Malaysia: Trade growth ends 2017 on weak note

Malaysia’s December trade surprised on the downside but 2017 was still the best year for exports since 2011 

December trade growth misses expectations

Malaysia’s December trade surprised on the downside with Malaysian ringgit (MYR)-denominated export growth of 4.7% year-on-year and import growth of 7.9% against the consensus forecasts of 12.7% and 13.6% respectively. The high base effect has begun to affect the year-on-year trade growth. The trade surplus narrowed to MYR 7.3bn in December from MYR 9.9bn in the previous month. Electronics and oil-related products remained the main trade drivers.

15%

Export growth in 2017

Among best performers in Asia

Positive terms of trade shock

Despite weak December growth, 2017 was the best year for Malaysia’s exports since 2011. Although 2017 export strength across regional countries was partly a function of 2016 weakness, the terms of trade were more favourable for Malaysia than for other Asian countries, thanks to a recovery in global oil prices, an upturn in the global electronics cycle and an undervalued MYR.

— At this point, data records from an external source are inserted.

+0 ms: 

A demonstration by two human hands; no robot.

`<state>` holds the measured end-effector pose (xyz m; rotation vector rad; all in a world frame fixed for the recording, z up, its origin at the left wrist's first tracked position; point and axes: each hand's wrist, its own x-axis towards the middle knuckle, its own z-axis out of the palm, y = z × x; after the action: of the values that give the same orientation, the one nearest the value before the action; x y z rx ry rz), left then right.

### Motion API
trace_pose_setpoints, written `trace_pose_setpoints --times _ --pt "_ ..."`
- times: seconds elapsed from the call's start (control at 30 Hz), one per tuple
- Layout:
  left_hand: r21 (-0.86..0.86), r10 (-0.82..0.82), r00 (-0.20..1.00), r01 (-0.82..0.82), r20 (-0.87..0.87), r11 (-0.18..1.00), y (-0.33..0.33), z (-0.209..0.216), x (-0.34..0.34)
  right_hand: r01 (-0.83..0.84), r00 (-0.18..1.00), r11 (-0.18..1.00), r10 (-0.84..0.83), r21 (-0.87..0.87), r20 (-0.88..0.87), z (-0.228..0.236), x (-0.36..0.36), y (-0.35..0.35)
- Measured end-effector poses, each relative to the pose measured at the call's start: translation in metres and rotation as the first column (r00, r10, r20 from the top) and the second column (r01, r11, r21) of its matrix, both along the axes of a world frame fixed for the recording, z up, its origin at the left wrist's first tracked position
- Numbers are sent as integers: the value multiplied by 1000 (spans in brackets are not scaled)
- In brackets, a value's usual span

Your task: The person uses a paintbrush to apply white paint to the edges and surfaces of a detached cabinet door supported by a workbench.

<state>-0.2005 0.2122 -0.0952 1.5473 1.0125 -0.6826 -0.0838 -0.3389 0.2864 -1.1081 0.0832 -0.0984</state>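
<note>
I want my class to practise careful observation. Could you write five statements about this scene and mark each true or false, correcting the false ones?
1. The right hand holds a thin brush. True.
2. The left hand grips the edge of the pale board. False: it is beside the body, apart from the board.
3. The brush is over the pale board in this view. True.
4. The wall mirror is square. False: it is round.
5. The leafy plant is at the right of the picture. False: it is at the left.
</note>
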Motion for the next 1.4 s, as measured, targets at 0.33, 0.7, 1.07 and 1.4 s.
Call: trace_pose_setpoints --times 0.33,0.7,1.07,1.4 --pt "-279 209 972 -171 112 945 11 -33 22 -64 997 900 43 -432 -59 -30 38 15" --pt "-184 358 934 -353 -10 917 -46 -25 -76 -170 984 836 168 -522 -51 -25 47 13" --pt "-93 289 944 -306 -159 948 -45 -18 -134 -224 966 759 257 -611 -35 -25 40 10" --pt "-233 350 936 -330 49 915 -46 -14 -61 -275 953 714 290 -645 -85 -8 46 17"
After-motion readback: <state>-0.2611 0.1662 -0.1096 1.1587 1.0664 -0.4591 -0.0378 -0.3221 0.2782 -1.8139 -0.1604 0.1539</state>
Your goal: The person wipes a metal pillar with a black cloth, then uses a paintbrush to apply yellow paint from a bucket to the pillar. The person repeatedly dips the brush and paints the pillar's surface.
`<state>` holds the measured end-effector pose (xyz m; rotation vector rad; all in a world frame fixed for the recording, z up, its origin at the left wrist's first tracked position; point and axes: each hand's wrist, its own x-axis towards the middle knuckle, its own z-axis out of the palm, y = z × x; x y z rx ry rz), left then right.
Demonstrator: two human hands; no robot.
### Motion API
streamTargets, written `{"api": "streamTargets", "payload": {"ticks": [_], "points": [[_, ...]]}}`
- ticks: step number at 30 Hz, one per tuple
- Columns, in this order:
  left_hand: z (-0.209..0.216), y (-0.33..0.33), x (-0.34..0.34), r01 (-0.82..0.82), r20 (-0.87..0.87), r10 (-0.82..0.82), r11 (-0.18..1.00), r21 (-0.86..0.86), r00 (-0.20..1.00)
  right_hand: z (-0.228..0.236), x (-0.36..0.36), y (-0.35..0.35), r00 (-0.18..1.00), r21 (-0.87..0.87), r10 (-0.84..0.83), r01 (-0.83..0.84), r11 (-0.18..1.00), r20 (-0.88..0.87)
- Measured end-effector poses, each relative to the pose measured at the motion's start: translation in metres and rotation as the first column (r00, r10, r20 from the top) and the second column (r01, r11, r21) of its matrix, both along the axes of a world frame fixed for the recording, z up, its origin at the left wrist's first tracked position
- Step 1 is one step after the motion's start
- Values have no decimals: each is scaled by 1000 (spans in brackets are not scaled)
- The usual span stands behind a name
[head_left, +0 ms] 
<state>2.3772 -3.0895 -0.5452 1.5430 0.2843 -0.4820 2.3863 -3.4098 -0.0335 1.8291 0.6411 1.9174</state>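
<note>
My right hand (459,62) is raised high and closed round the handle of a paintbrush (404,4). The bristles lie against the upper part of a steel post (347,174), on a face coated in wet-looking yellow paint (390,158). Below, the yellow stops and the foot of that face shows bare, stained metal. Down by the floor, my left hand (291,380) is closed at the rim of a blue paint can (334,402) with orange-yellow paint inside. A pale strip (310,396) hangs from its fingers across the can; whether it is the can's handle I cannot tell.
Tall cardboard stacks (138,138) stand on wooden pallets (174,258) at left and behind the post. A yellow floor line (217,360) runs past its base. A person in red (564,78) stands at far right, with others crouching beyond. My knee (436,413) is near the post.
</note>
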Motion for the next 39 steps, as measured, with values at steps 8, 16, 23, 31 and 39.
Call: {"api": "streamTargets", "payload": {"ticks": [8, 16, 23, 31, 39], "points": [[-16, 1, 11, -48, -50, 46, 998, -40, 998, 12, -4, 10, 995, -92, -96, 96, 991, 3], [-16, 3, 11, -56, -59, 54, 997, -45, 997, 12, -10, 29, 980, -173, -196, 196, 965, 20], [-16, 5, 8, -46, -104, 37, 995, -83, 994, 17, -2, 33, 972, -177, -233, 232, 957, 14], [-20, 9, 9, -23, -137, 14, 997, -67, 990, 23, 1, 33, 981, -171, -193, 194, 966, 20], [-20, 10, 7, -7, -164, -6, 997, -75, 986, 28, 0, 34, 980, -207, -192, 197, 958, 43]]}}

The 15% US dollar-denominated export growth was a big positive swing from -5% in 2016, the second best in Asia after Korea. However, unlike Korea whose export strength was narrowly based due to its concentration in semiconductor exports, Malaysia’s export strength was broad-based. Non-oil exports contributed 12 percentage points to the 15% headline growth, of which semiconductor contribution was only three percentage points (in Korea, half of 16% total export growth was from semiconductor exports).

Asian export performance

Source: Bloomberg, ING
Bloomberg, ING

Widening external surpluses

The high import content of exports and strong domestic demand supported imports with USD-value growth of 16% in 2017, up from -4.2% in 2016. The annual trade surplus of USD 22.7bn was slightly wider than USD 21.3bn in 2016. The trade surplus drives the current account surplus and we forecast a current surplus of 2.9% of GDP in 2017, up from 2.1% in 2016 (consensus 2.7%).

Outlook for 2018

The recovery in global commodity prices should continue to support Malaysia’s trade in 2018. While MYR’s 10.8% appreciation against the USD in 2017 has it approaching fair value, Malaysia’s strong economic fundamentals and weak USD environment mean the currency should remain on an uptrend this year. We forecast another 5% MYR appreciation against the USD this year to 3.72 by end-2018 (spot 3.91, consensus 3.85).